**WORK TO BE COMPLETED:** Go line by line through the data below and work out how many lines contain "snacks"; the answer is that number alone.

**GIVEN INFORMATION:**
##########

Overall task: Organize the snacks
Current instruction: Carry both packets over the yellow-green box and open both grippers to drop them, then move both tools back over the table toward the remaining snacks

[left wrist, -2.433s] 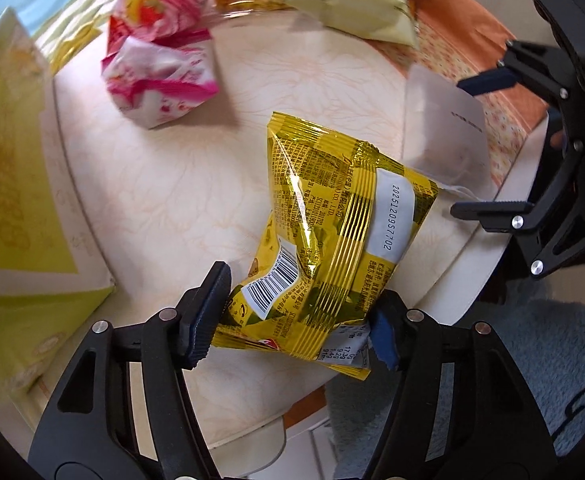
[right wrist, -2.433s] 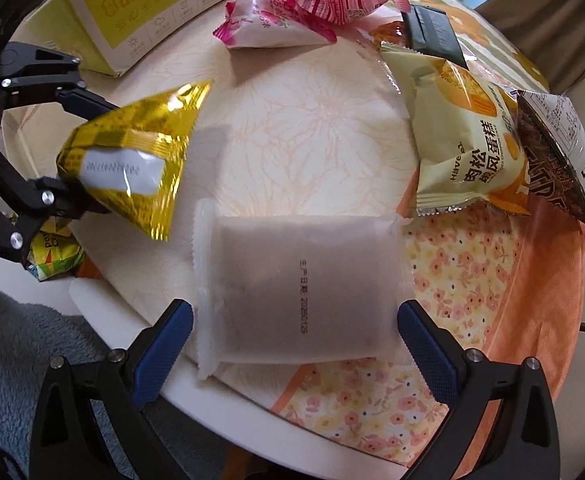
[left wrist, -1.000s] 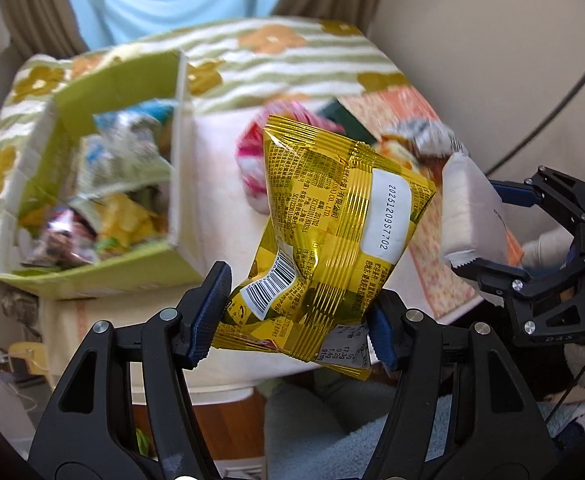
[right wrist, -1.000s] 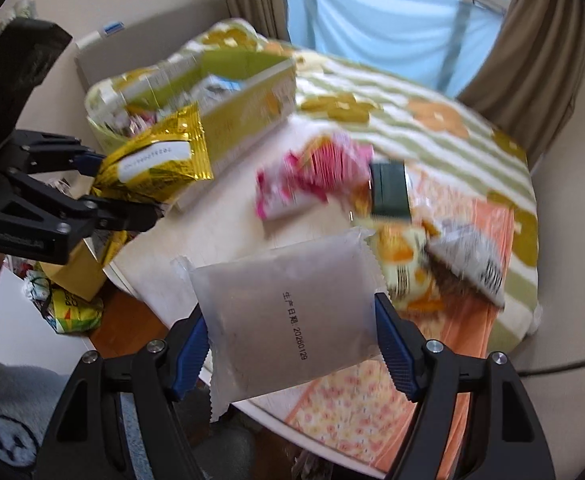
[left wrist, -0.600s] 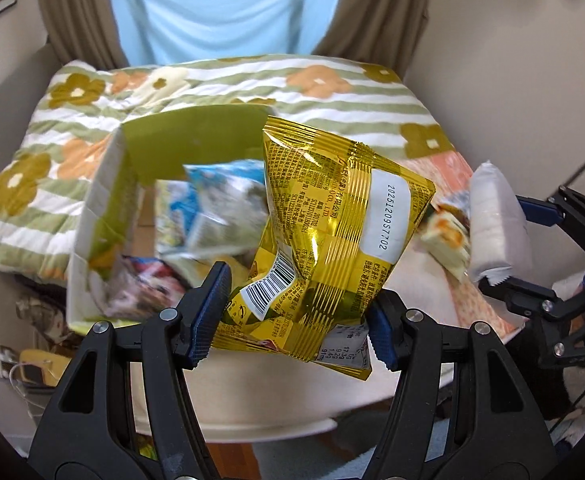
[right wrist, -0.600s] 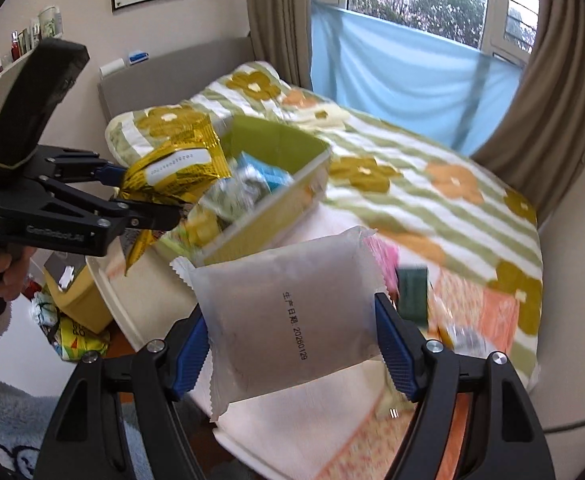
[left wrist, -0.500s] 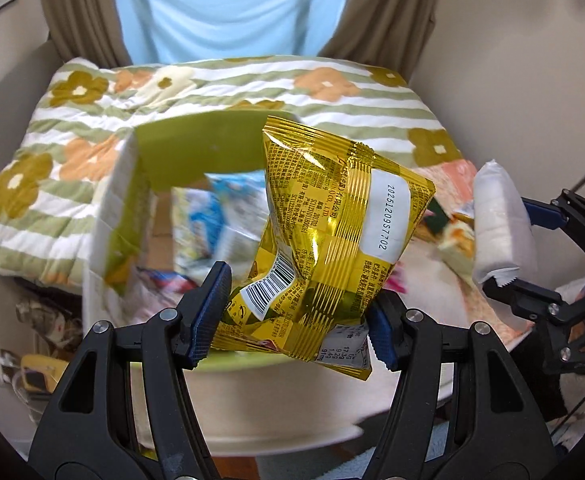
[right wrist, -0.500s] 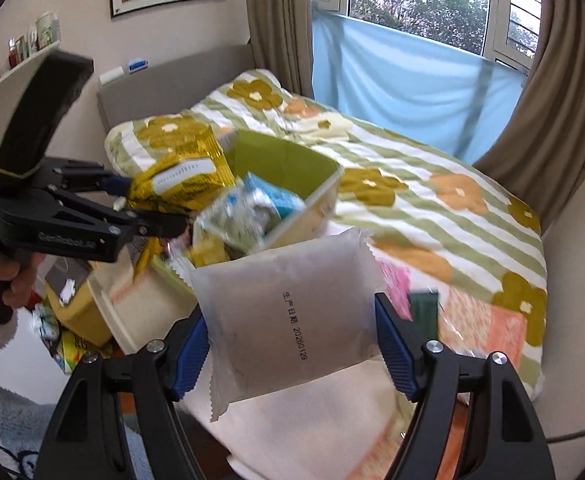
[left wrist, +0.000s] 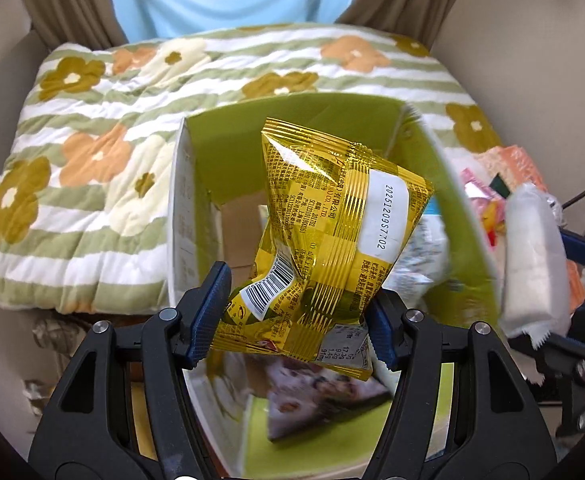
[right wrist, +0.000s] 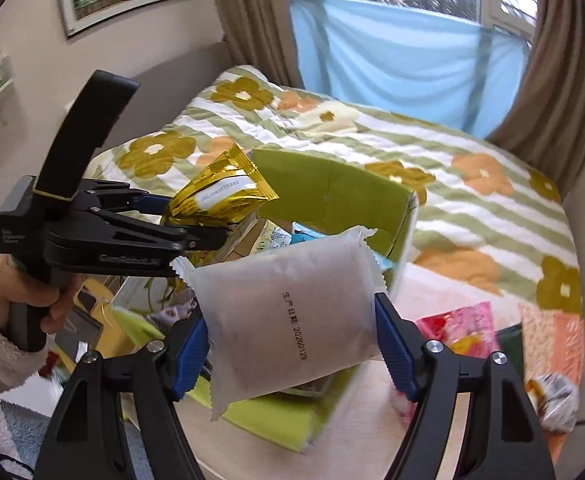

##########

**TASK OUTPUT:** 2